* _How to complete this task_
Write out all of the data exactly as it appears.

* _Dataset extract_
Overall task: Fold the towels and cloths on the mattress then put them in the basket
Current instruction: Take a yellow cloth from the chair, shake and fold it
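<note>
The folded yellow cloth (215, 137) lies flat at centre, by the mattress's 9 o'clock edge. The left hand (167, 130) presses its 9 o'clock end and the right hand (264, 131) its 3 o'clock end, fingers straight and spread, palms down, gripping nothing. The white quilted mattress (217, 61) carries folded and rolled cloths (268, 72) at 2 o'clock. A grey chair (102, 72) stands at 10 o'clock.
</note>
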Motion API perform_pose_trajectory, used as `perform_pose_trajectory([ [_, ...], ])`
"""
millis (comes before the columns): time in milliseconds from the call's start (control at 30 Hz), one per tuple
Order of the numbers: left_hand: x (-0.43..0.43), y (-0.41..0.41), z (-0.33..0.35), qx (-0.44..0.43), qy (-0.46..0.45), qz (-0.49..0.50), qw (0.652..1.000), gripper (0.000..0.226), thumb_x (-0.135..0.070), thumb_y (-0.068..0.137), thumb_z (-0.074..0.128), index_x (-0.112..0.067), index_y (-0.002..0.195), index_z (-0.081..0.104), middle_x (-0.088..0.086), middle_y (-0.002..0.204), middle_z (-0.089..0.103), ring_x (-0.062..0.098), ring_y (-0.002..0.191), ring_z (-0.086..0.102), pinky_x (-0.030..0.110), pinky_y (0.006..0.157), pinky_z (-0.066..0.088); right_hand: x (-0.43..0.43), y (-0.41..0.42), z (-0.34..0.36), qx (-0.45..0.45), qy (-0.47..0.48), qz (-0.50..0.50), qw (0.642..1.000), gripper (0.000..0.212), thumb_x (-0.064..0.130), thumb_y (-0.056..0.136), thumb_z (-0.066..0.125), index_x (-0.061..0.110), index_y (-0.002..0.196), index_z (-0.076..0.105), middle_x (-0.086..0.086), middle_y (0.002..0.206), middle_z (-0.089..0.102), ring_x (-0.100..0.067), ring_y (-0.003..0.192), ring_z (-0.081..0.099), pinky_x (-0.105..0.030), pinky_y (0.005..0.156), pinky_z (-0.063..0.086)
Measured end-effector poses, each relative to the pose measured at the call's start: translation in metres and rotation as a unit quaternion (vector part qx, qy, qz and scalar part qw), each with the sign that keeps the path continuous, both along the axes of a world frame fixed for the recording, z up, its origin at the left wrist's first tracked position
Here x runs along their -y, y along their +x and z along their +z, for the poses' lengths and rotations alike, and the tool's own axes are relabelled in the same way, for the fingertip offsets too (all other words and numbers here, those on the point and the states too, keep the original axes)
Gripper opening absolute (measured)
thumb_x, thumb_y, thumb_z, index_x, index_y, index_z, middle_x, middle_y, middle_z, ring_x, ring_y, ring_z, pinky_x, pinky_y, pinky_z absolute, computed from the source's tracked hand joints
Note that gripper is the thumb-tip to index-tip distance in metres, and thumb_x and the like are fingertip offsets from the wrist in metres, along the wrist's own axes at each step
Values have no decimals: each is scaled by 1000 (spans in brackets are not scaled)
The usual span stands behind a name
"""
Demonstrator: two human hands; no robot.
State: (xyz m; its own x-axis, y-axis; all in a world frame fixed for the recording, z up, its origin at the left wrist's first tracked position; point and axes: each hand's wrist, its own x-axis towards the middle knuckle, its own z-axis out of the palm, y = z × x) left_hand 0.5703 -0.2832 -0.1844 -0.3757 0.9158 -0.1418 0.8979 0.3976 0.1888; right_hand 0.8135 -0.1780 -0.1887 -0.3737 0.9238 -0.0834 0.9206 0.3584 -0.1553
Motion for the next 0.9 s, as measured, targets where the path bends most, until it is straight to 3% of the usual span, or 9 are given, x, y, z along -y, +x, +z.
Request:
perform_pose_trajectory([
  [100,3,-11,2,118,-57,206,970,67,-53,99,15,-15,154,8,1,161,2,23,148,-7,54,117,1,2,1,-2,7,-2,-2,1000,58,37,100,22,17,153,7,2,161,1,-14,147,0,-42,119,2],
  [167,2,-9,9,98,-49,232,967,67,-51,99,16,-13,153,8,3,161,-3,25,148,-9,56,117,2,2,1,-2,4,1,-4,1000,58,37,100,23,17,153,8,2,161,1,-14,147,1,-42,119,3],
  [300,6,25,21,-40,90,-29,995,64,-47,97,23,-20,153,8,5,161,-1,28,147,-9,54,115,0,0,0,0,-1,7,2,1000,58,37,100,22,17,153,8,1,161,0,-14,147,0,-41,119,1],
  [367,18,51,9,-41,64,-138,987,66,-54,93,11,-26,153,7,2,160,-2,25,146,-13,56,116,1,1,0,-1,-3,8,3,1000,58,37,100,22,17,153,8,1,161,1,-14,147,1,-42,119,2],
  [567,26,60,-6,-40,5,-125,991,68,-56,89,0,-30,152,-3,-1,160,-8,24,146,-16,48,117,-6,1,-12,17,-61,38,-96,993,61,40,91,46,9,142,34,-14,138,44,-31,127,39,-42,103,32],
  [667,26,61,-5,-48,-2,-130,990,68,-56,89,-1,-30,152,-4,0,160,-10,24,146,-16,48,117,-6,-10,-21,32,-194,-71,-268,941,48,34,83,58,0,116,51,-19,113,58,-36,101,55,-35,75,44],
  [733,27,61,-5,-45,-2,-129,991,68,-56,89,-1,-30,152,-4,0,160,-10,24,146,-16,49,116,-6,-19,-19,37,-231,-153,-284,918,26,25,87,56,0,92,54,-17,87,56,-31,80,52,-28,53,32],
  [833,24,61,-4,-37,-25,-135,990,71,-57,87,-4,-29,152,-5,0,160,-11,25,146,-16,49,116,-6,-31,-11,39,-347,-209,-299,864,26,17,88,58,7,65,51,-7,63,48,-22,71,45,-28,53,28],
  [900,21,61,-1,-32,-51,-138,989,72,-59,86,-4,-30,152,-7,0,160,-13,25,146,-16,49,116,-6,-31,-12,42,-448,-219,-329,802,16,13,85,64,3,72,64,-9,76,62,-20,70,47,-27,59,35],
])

* _Response_
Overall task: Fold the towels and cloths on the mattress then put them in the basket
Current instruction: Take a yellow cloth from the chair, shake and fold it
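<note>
The folded yellow cloth (215, 137) lies flat at centre, by the mattress's 9 o'clock edge. The left hand (167, 130) presses its 9 o'clock end and the right hand (264, 131) its 3 o'clock end, fingers straight and spread, palms down, gripping nothing. The white quilted mattress (217, 61) carries folded and rolled cloths (268, 72) at 2 o'clock. A grey chair (102, 72) stands at 10 o'clock.
</note>
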Motion API perform_pose_trajectory, used as `perform_pose_trajectory([ [_, ...], ])`
"""
millis (comes before the columns): time in milliseconds from the call's start (control at 30 Hz), one per tuple
Order of the numbers: left_hand: x (-0.43..0.43), y (-0.41..0.41), z (-0.33..0.35), qx (-0.44..0.43), qy (-0.46..0.45), qz (-0.49..0.50), qw (0.652..1.000), gripper (0.000..0.226), thumb_x (-0.135..0.070), thumb_y (-0.068..0.137), thumb_z (-0.074..0.128), index_x (-0.112..0.067), index_y (-0.002..0.195), index_z (-0.081..0.104), middle_x (-0.088..0.086), middle_y (-0.002..0.204), middle_z (-0.089..0.103), ring_x (-0.062..0.098), ring_y (-0.002..0.191), ring_z (-0.086..0.102), pinky_x (-0.030..0.110), pinky_y (0.006..0.157), pinky_z (-0.066..0.088); right_hand: x (-0.43..0.43), y (-0.41..0.42), z (-0.34..0.36), qx (-0.45..0.45), qy (-0.47..0.48), qz (-0.50..0.50), qw (0.642..1.000), gripper (0.000..0.212), thumb_x (-0.064..0.130), thumb_y (-0.056..0.136), thumb_z (-0.066..0.125), index_x (-0.061..0.110), index_y (-0.002..0.196), index_z (-0.076..0.105), middle_x (-0.086..0.086), middle_y (0.002..0.206), middle_z (-0.089..0.102), ring_x (-0.100..0.067), ring_y (-0.003..0.192), ring_z (-0.081..0.099), pinky_x (-0.105..0.030), pinky_y (0.005..0.156), pinky_z (-0.063..0.086)
Measured end-effector poses, each relative to the pose measured at the call's start: translation in metres and rotation as a unit quaternion (vector part qx, qy, qz and scalar part qw), each with the sign that keeps the path continuous, both along the axes of a world frame fixed for the recording, z up, its origin at the left wrist's first tracked position
Here x runs along their -y, y along their +x and z along their +z, for the poses' lengths and rotations alike, and the tool's own axes are relabelled in the same way, for the fingertip offsets too (all other words and numbers here, those on the point and the states too, keep the original axes)
Gripper opening absolute (measured)
thumb_x, thumb_y, thumb_z, index_x, index_y, index_z, middle_x, middle_y, middle_z, ring_x, ring_y, ring_z, pinky_x, pinky_y, pinky_z absolute, computed from the source's tracked hand joints
Note that gripper is the thumb-tip to index-tip distance in metres, and thumb_x and the like are fingertip offsets from the wrist in metres, along the wrist's own axes at each step
Values have no decimals: each is scaled by 1000 (spans in brackets are not scaled)
The usual span stands behind a name
"""
Demonstrator: two human hands; no robot.
State: (xyz m; its own x-axis, y-axis; all in a world frame fixed for the recording, z up, its origin at the left wrist's first tracked position; point and axes: each hand's wrist, its own x-axis towards the middle knuckle, its own z-axis out of the palm, y = z × x) left_hand 0.5703 -0.2832 -0.1844 -0.3757 0.9158 -0.1418 0.8979 0.3976 0.1888; right_hand 0.8135 -0.1780 -0.1887 -0.3737 0.9238 -0.0834 0.9206 0.3584 -0.1553
Motion for the next 0.9 s, as measured, targets where the path bends most, until it is straight to 3% of the usual span, or 9 are given, x, y, z along -y, +x, +z.
Request:
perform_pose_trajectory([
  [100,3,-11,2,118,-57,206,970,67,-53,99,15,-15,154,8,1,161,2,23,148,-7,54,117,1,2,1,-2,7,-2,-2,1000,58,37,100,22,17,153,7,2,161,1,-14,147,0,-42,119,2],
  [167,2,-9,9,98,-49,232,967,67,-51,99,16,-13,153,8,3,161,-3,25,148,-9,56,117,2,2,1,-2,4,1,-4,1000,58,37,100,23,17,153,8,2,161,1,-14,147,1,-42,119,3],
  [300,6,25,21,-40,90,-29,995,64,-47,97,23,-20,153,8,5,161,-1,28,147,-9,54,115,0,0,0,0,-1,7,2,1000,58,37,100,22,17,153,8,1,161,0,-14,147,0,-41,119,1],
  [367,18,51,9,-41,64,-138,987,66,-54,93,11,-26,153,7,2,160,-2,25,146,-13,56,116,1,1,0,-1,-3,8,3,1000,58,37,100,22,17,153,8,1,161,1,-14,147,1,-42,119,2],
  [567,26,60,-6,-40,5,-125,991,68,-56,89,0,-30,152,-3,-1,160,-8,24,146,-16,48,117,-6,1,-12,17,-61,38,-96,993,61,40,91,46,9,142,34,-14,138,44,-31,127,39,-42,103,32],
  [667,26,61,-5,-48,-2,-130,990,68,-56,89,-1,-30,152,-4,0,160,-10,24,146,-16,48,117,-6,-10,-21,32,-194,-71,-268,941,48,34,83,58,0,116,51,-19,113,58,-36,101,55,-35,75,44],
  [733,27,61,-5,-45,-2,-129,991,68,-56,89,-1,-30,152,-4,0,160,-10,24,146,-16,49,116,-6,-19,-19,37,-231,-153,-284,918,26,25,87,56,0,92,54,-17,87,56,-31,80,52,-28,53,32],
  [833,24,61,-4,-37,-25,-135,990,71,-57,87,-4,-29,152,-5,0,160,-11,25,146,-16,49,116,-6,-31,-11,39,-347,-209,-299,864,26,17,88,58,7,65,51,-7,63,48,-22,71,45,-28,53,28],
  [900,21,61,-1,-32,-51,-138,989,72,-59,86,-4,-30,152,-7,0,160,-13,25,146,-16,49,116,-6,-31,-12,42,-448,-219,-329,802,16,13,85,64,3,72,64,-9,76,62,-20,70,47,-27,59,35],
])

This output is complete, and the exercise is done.